It isn’t just the eye, though goodness knows the eye is distinctive enough. (Apparently, someone threw a pencil during a fight at a Boy Scout troop meeting when he was twelve, stabbing him in the eye and causing him to lose his sight in it.) His whole face was craggy and uneven enough so that I’m honestly not entirely sure if some of the images that come back when you do a search are stretched or not. And since even at the height of his career, he was still basically a second banana most of the time, my mental image of his face isn’t as clear as my mental image of, say, James Garner, even though I picture them together most of the time I picture Jack Elam at all. I think, though, that he would’ve understood; he knew he was a second banana and probably would’ve just been surprised that I picture him as a good guy.
He started out in Hollywood as an accountant. It turned out, though, that staring at all those ledgers for Hopalong Cassidy’s company was putting too much strain on his good eye, and he would’ve gone blind if he’d kept at it. So he got himself contracted to be in three movies in exchange for finding financing. I don’t think I’ve seen The Sundowners (actually Elam’s third movie), but it apparently did well enough to launch his career, mostly playing heavies and sidekicks of heavies.

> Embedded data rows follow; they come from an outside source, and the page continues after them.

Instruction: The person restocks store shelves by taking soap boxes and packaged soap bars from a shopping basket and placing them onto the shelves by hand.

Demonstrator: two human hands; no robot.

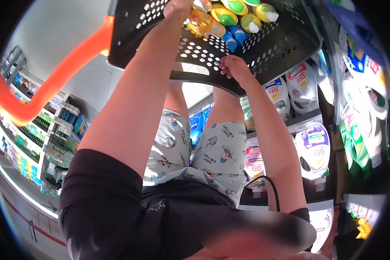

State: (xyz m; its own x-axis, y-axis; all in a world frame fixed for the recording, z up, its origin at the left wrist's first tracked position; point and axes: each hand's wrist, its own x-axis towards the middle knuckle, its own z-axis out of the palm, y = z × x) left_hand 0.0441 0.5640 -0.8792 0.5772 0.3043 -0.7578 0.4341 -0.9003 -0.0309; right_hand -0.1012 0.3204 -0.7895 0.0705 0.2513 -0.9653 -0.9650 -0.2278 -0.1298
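Note:
A black perforated shopping basket (pixel 286 58) spans the top of the view. Inside lie several yellow bottles (pixel 225 15) with green parts, an orange see-through bottle (pixel 199 22) and blue-capped bottles (pixel 230 41). My left hand (pixel 177 8) is at the top, beside the orange bottle; its fingers are mostly hidden, so its grip cannot be made out. Over the basket's near side is my right hand (pixel 235 68), fingers loosely bent and apart, with nothing visible in them. It is close to the rim and the oval grip hole.
An orange curved handle (pixel 69 71) sticks out left of the basket. Shelves with large white detergent bottles (pixel 313 149) stand close on my right, with green bottles (pixel 355 136) farther right. More stocked shelves (pixel 39 138) curve along the left beyond the pale floor (pixel 89 89).

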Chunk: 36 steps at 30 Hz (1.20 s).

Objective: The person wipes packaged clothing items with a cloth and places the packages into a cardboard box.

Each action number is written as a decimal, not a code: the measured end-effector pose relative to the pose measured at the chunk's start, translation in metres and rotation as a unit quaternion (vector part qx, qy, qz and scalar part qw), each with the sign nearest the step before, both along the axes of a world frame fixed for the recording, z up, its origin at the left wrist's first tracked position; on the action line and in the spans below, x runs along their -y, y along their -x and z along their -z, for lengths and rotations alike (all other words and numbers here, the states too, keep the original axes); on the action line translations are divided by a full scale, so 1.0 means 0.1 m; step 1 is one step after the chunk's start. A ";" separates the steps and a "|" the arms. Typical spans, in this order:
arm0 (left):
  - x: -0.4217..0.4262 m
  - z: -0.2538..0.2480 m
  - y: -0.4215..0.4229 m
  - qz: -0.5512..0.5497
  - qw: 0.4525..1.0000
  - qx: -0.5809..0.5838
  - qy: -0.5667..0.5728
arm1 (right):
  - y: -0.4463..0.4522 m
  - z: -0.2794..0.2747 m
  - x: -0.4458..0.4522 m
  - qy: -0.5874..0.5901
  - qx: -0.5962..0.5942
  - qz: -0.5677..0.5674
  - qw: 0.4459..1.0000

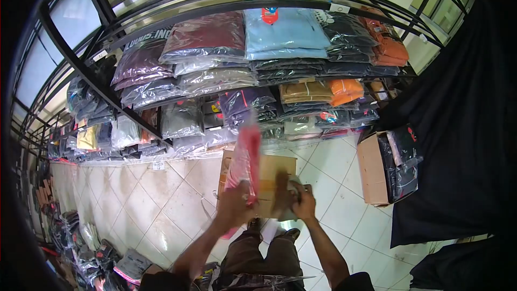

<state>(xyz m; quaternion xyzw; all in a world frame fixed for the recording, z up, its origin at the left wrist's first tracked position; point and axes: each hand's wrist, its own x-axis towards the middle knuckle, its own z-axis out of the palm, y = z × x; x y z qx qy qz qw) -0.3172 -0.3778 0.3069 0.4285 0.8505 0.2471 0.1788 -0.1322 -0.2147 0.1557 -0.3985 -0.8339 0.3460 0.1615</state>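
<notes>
My left hand [236, 205] is closed on the lower end of a red garment in a clear plastic bag [246, 156], which stands upright and is smeared by motion. My right hand [305, 200] has its fingers wrapped round a brown and grey object [284, 196], too blurred to name. Beneath both hands is a cardboard box [288, 164] on the floor, in front of my feet. A yellowish-brown band crosses its top, and the hands and the garment hide part of it.
Black metal shelves [194, 8] hold stacks of bagged garments [288, 29] ahead. A second cardboard box [371, 175] with dark bagged items stands on the tiled floor [145, 194] at right, beside black cloth [452, 140]. More bagged items [97, 258] lie at lower left.
</notes>
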 end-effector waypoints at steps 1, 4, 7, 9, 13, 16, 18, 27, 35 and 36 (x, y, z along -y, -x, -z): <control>-0.04 0.19 -0.11 0.026 0.994 0.070 -0.080 | -0.06 -0.05 -0.08 0.016 -0.022 0.020 0.999; -0.21 1.00 -0.55 0.106 0.993 0.035 0.031 | -0.25 0.01 -0.36 -0.027 -0.061 0.080 0.995; -0.22 1.45 -0.76 0.221 0.950 0.204 0.086 | -0.39 -0.05 -0.53 0.002 -0.094 0.129 0.987; -0.13 1.65 -0.69 0.189 0.976 0.059 0.091 | -0.43 -0.04 -0.61 -0.010 -0.097 0.144 0.985; -0.02 1.83 -0.10 0.033 0.992 -0.119 -0.036 | -0.04 -0.37 -0.42 -0.038 -0.093 0.115 0.988; -0.03 1.97 0.03 0.017 0.997 -0.060 0.051 | 0.42 -0.09 -0.14 -0.090 -0.043 -0.058 0.993; -0.04 2.13 0.02 0.011 0.993 -0.091 0.078 | 0.64 0.17 0.09 -0.167 -0.010 -0.233 0.958; -0.06 2.14 0.06 -0.006 0.994 -0.080 0.069 | 0.52 0.75 -1.03 -0.308 0.181 -0.061 0.932; -0.03 2.13 0.08 -0.002 0.995 -0.068 0.068 | 1.80 0.28 -0.10 -0.285 0.057 -0.353 0.889; 0.00 2.27 0.07 0.005 0.990 -0.043 0.132 | 1.99 0.38 -0.03 -0.333 0.017 -0.385 0.861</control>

As a child, I would’ve seen him in The Apple Dumpling Gang Rides Again, where he’s the villain, but where I will always think of him is the cheerful but not very bright Jake, deputy to the wry and far smarter Jason McCullough in Support Your Local Sheriff. (He’s in Support Your Local Gunfighter, too, but I’ve never liked that one as much.) Jake’s a simple fellow, and he’s intended to be a bit of a parallel to the dumb-as-a-brick Joe Danby, played by still-alive Bruce Dern. And yet even though Jake’s still pretty dumb himself, he has a root sensibility that grounds him more than most of the rest of the cast in that movie, which is also part of the joke.
Is he the straight man in that movie? Well, yes and no; arguably, everyone is the straight man in that movie, because it’s one of those comedies where the people in the movie don’t know they’re funny for the most part. And yet Elam also gets to deliver some really funny lines, such as when he’s explaining his family history to the sheriff and is clearly hopeful that having a grandfather who was hanged for horse stealing will get him out of what he’s clearly got pegged as a job that’s going to get him killed. Also the fact that he had an earlier job as a horse-holder at Madame Orr’s house. That’s a funny job—he was basically a human hitching post.
Unfortunately, I do tend to think of that movie every time I see Jack Elam, which makes appearances in things like Once Upon a Time in the West lose a bit of their impact, because in my head, he’s muttering “sixty fer who and forty fer who?” in surly tones. Still, he was a fine character actor, one of the many who did well with the popularity of the Western. What with TV and movies, he has about 200 credits, including a full season of a TV show. He was a hardworking guy. Not to mention one of the most beloved characters in Western folklore.